Blickwinkel erweitern: Unternehmensprozesse als Gesamtheit digitalisieren
Prozessorientierung ist angesagt: Sowohl Zuständigkeiten und Aufgaben als auch Ergebnisse sind am gesamten Prozess auszurichten. Daraus folgt aber auch, dass das Management die Budgets nicht mehr für Teilprozesse plant und zuteilt, sondern für die Digitalisierung des Prozesses in seiner unternehmerischen Gesamtheit. Naturgemäß erfordert eine solche drastische Änderung auch neue Rahmen für das Anforderungs- und Prozessmanagement: Nur wenn die Unternehmensleitung die konkreten Anforderungen zentral und innerhalb definierter Richtlinien erfasst, kann überhaupt ein Abgleich mit den eigentlichen Zielen durchgeführt werden.

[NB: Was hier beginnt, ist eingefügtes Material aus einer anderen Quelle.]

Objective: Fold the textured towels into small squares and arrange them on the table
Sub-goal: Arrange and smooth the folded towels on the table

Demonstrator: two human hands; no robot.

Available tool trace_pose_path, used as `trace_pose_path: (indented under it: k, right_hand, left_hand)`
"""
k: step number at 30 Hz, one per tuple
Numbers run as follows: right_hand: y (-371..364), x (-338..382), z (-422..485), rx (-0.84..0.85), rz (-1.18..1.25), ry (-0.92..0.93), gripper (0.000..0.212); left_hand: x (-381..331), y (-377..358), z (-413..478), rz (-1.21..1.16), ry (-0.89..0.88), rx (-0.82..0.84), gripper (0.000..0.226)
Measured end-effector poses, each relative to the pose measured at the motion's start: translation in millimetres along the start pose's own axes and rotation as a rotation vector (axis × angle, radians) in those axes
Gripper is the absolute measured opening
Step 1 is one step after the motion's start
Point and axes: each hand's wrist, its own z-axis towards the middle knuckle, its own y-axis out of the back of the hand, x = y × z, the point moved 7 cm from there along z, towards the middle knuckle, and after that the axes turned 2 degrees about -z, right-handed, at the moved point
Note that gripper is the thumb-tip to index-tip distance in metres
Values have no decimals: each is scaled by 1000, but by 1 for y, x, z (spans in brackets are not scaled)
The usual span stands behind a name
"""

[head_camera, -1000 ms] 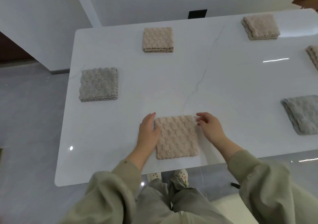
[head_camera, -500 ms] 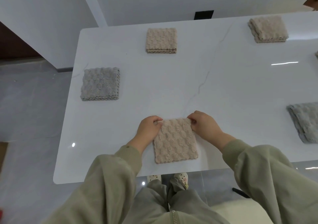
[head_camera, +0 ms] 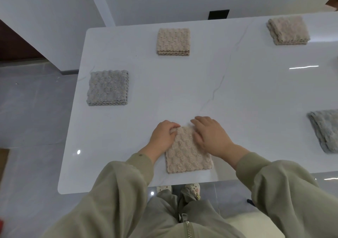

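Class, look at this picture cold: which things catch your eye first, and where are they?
Both hands, left hand and right hand, press on a beige folded towel at the near edge of the white table. Other folded squares ring it: a grey towel at left, a beige towel at the far side.

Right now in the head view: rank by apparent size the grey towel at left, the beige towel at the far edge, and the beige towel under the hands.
1. Beige towel under the hands, though it is nearest the camera.
2. Grey towel at left.
3. Beige towel at the far edge, farthest away, so true sizes may match.
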Motion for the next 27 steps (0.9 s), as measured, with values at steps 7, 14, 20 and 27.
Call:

Die Unternehmensorganisation muss sich also ebenso dynamisch verändern. Die regelmäßig mit der Implementierung, Wartung und Pflege von Anwendungen befasste IT-Abteilung benötigt Verstärkung zur Entwicklung von Strategien und innovativen Ansätzen. Hier empfiehlt sich abhängig von der Größe des Unternehmens ein Innovationsteam oder Center-of-Excellence, in dem das Business-Process-Management-Office gut aufgehoben ist. Dieses arbeitet direkt mit dem Projektmanagement-Office zusammen und entwickelt eine bedarfsgerechte Prozess- und Projektlandschaft. Der Chief Process and Organisation Officer als oberster Prozess- und Projektverantwortlicher und Leiter der Organisation nimmt die Schlüsselposition ein, die zentral und übergeordnet ist: Er verantwortet das gesamte Managementsystem inklusive aller Prozesse – vom Marketing und Vertrieb über Finanzen, Personal, Einkauf und Logistik bis hin zum Nachhaltigkeits-, Qualitäts-, Compliance- und Innovationsmanagement, die an den strategischen, qualitativen und ideellen Zielen des Unternehmens auszurichten sind. Angesichts dieser Herausforderung wird klar: Ein CIO kann nach heutigen Maßstäben diese sich ständig weiterentwickelnden Anforderungen der Digitalisierung nicht mehr erfüllen.